Phyllopezus selmae

Scientific classification
- Kingdom: Animalia
- Phylum: Chordata
- Class: Reptilia
- Order: Squamata
- Suborder: Gekkota
- Family: Phyllodactylidae
- Genus: Phyllopezus
- Species: P. selmae
- Binomial name: Phyllopezus selmae Dubeux, Goncalves, Palmeira, Nunes, Cassimiro, Gamble, Werneck, Rodrigues, & Mott, 2022

= Phyllopezus selmae =

- Genus: Phyllopezus
- Species: selmae
- Authority: Dubeux, Goncalves, Palmeira, Nunes, Cassimiro, Gamble, Werneck, Rodrigues, & Mott, 2022

Species of lizard

Phyllopezus selmae is a species of gecko, a lizard in the family Phyllodactylidae. The species is endemic to northeastern Brazil.

== Etymology ==
Its scientific species name (selmae) stems from "Selma Torquato", the curator of Coleção Herpetológica do Museu de História Natural da Universidade Federal de Alagoas.

== Description ==
Its skin varies from light to beige (depending on age) with dark brown and black spots. The females are ca. 8-10 cm. (3-4 inches) from snout to vent (SVL) and males are ca. 9-10 cm. (3,5-4 inches) from snout to vent (SVL).

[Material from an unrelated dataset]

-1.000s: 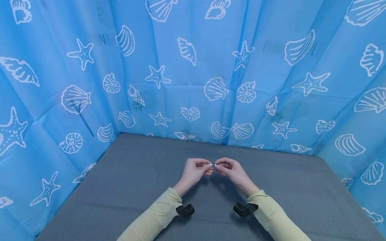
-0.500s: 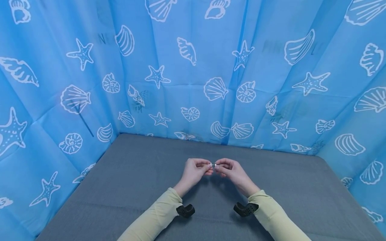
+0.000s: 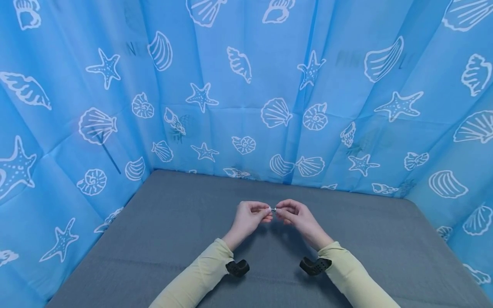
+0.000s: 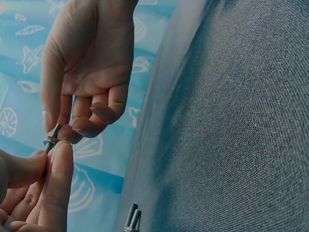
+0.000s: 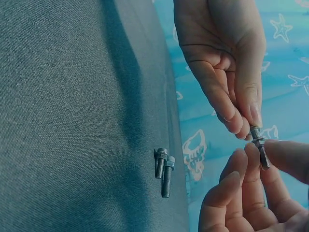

== Behavior and ecology ==
They are nocturnal and spend the day in hiding, which they do in tree bark and plants. They have been observed to be most active in the evening when they forage. They have been observed to mostly fourage in forested areas near rivers. They have been observed to "squeak" when defending themselves.